(DATASET EXTRACT Opens)

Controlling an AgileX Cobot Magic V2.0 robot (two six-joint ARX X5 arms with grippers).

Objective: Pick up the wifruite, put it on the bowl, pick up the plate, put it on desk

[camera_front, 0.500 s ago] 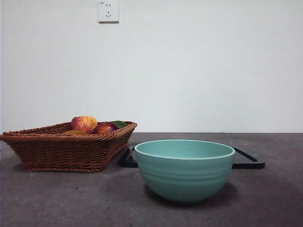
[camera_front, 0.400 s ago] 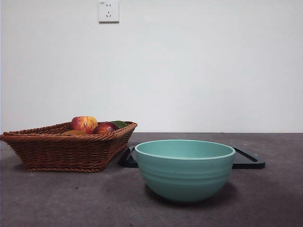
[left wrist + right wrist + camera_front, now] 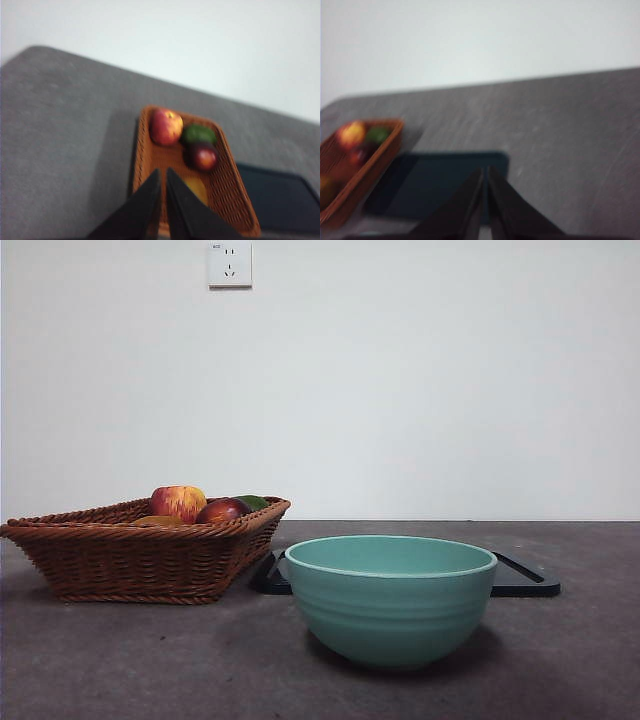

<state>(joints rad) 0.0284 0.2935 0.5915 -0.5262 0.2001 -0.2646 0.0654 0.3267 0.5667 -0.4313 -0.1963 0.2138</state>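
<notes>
Ridged mint bowl (image 3: 390,600) beside woven wicker basket (image 3: 140,555); both grippers' jaws nearly closed, empty.

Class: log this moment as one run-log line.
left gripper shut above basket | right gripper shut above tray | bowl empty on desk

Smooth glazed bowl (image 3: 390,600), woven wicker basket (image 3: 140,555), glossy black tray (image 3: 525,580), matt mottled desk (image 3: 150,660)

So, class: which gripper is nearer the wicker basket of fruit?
Left. The left gripper hangs shut above the wicker basket, just over the fruit. The right gripper, also shut, is above the black tray, with the basket off to one side.
</notes>
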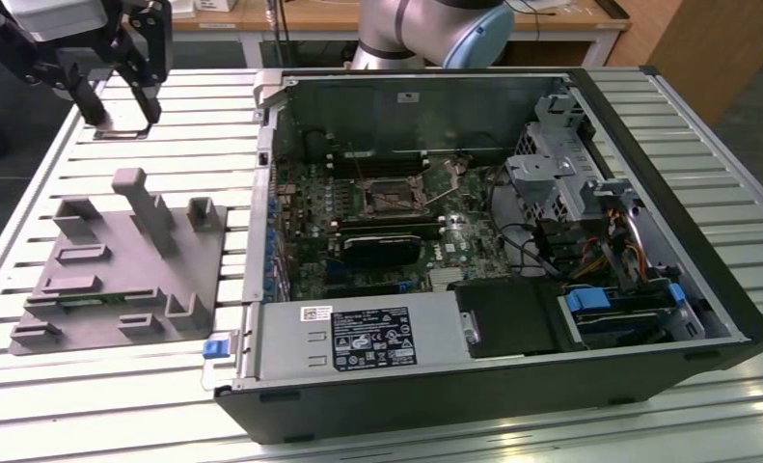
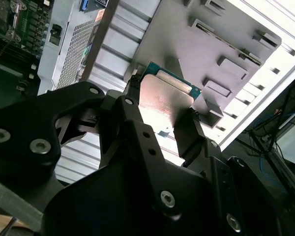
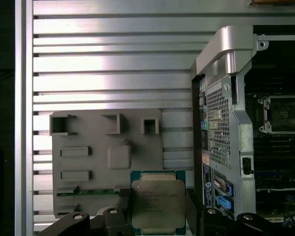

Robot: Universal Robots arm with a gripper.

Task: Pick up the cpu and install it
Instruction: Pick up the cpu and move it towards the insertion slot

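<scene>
Table [image 1: 98,405] of slatted metal, wooden benches behind. Exterior view: one open computer case [image 1: 355,338], one grey tray [image 1: 108,275], one gripper [image 1: 123,123] high above table, past tray at exterior view's left. Second wrist view: one cpu [image 2: 164,96] clamped between two part-closed fingers [image 2: 189,135]. First wrist view: cpu lid-up above tray's edge; one socket [image 3: 282,113] inside case

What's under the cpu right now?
In the first wrist view the cpu, held in the end effector, hangs over the edge of the grey tray and the slatted table. The patch directly beneath it is covered.
</scene>
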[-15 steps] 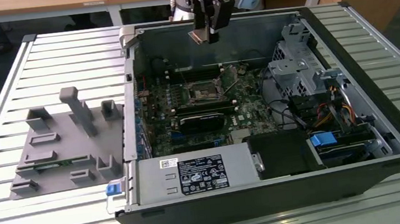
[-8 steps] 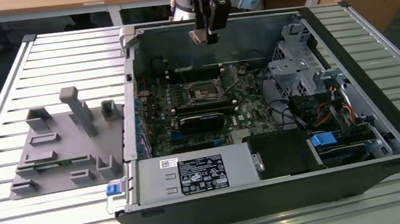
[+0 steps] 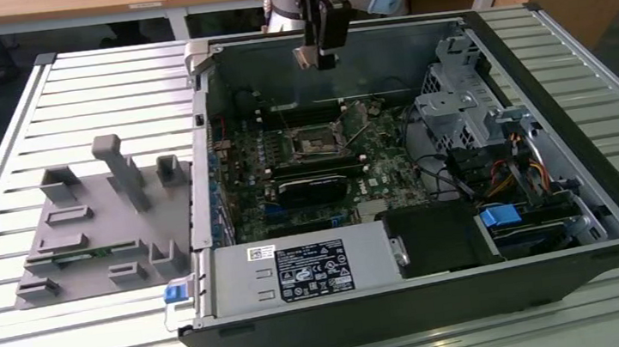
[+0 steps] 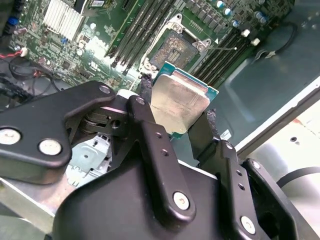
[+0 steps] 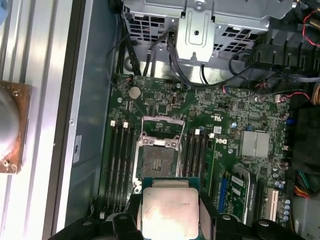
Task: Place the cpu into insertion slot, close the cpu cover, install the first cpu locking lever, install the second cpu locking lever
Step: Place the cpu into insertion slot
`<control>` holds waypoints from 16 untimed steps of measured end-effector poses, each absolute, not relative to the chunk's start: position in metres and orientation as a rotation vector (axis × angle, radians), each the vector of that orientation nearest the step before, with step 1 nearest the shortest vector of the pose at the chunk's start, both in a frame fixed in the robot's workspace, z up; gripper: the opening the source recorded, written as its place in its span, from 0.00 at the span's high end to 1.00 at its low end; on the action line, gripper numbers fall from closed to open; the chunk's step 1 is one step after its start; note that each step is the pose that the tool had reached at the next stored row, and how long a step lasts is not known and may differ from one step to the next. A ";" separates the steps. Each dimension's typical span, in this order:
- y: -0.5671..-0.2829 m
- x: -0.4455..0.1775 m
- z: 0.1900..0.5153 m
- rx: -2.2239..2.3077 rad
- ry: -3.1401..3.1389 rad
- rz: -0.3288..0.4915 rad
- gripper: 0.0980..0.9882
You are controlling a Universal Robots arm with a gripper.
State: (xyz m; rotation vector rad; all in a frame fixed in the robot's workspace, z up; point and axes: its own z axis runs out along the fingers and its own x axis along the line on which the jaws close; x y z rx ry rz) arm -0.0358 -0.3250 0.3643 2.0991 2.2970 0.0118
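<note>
My gripper (image 3: 320, 50) hangs above the back of the open computer case (image 3: 557, 113), shut on the cpu (image 3: 306, 56). In both wrist views the cpu (image 4: 180, 102) (image 5: 169, 210) shows its dull silver top, held by two edges between the black fingers (image 4: 145, 92). It floats well above the motherboard, apart from it. The insertion slot (image 5: 157, 161) (image 4: 175, 50) (image 3: 312, 143) lies bare and dark below and just ahead of the chip. The cpu cover (image 5: 162, 120) stands flipped open at the slot's far side.
Memory slots (image 5: 120, 165) flank the socket on both sides. A metal drive cage (image 3: 465, 114) with cables and a power supply (image 3: 297, 274) fill the case's other parts. A grey parts fixture (image 3: 96, 222) sits on the slatted table at the exterior view's left.
</note>
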 end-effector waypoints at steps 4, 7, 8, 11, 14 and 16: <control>-0.325 -0.036 0.361 2.104 2.284 0.015 0.50; -0.325 -0.036 0.360 2.100 2.277 0.011 0.50; -0.325 -0.036 0.359 2.098 2.275 0.010 0.50; -0.325 -0.036 0.354 2.097 2.274 0.010 0.50; -0.325 -0.036 0.349 2.097 2.274 0.010 0.50; -0.325 -0.036 0.345 2.097 2.274 0.010 0.50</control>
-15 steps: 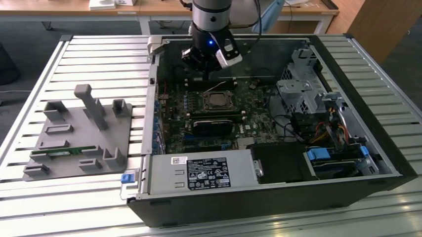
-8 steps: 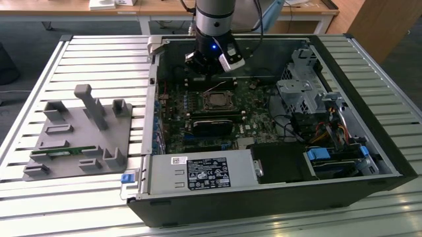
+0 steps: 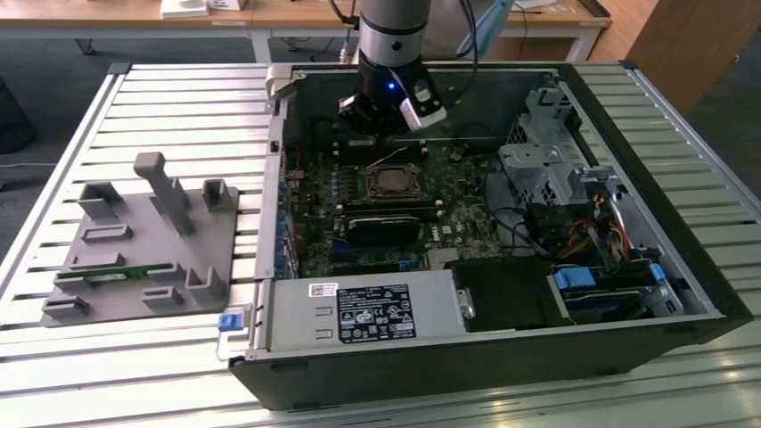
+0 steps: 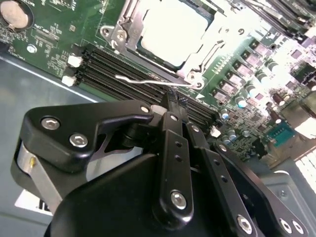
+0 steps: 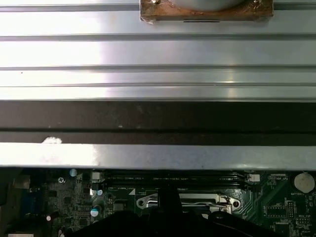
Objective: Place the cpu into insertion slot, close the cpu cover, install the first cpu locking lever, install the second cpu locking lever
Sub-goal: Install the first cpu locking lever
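The cpu (image 4: pixel 170 32) lies in the insertion slot (image 3: pixel 393 183), its pale metal top showing through the window of the cpu cover (image 4: pixel 121 32), which lies flat over it. A thin wire locking lever (image 4: pixel 143 79) sticks out along the socket's edge, lifted off the board. In the second wrist view my gripper (image 4: pixel 171 96) has its black fingers (image 4: pixel 170 133) closed together, with the tip right at that wire. In the exterior view the gripper (image 3: pixel 380 134) hangs inside the open computer case, just behind the slot. The first wrist view shows the socket (image 5: pixel 185 201) beyond the gripper tip.
Black memory slots (image 4: pixel 123 69) run beside the socket. A black card (image 3: pixel 383 223), a power supply (image 3: pixel 369 312) and a drive cage (image 3: pixel 547 160) crowd the case. The case wall (image 5: pixel 158 116) rises close behind the gripper. A grey fixture plate (image 3: pixel 143 250) sits on the slatted table.
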`<action>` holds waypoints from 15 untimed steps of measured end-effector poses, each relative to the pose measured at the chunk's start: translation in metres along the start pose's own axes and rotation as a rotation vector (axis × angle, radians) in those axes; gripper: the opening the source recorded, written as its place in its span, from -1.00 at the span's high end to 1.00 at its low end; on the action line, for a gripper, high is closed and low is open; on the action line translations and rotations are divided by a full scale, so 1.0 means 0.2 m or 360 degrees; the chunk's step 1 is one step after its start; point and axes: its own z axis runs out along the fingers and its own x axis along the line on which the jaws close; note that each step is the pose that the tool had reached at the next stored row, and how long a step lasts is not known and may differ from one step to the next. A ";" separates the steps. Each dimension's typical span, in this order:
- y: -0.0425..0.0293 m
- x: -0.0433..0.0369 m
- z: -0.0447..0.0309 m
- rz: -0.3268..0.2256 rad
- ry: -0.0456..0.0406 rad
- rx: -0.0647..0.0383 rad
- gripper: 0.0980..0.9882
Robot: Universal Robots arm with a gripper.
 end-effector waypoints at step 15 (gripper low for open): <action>0.021 -0.103 0.053 0.0000 0.0001 0.0000 0.98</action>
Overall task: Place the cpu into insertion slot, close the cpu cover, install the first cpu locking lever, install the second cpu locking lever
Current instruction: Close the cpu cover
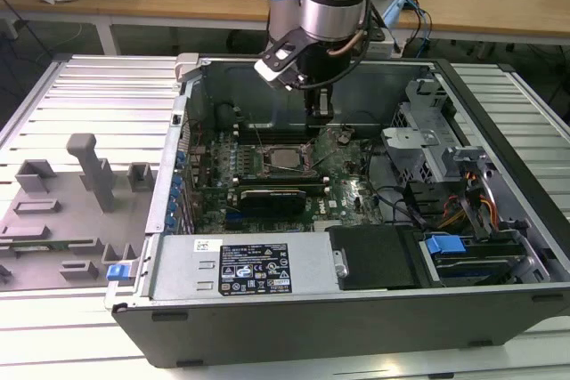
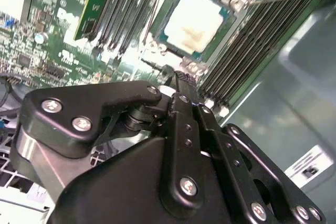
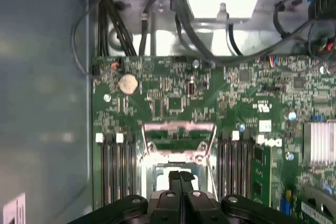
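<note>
claw [image 1: 321, 115] near insertion slot [image 1: 267, 160], cpu [image 1: 287, 157] seated inside

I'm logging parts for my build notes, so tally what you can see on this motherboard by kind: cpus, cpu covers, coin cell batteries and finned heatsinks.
cpu: 1
cpu cover: 1
coin cell battery: 1
finned heatsink: 1
Total: 4

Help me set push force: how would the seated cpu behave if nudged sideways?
The cpu looks flat with a smooth metal top, so probably stiff and slippery. It lies low in the insertion slot, so it likely won't tip or roll, and the rim should resist sliding.
</note>
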`<state>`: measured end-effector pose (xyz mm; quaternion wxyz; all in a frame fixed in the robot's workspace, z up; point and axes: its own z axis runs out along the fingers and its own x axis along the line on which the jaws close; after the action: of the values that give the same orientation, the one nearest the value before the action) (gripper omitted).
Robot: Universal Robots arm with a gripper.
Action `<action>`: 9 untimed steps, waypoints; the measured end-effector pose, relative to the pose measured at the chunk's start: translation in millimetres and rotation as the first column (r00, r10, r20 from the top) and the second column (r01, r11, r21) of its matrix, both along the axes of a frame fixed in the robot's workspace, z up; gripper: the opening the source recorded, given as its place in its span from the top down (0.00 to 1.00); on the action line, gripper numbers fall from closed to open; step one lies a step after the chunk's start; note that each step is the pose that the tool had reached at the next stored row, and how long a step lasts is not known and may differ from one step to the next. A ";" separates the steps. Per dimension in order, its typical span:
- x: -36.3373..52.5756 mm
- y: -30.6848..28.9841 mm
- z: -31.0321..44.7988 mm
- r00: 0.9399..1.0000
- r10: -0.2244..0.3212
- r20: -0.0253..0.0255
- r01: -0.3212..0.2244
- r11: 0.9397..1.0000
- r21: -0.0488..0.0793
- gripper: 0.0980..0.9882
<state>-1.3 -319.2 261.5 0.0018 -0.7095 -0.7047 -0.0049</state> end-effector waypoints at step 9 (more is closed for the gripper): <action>54.5 -3.7 0.1 1.000 0.000 -0.031 0.000 1.000 0.000 0.99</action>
<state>53.2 -322.9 261.5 0.0126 -0.7095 -0.7046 0.0060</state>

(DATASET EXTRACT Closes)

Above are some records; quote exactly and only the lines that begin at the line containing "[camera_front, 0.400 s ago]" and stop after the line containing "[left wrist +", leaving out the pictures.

# ANSWER AREA
[camera_front, 0.400 s ago] 
[left wrist + right wrist + camera_front, now] 

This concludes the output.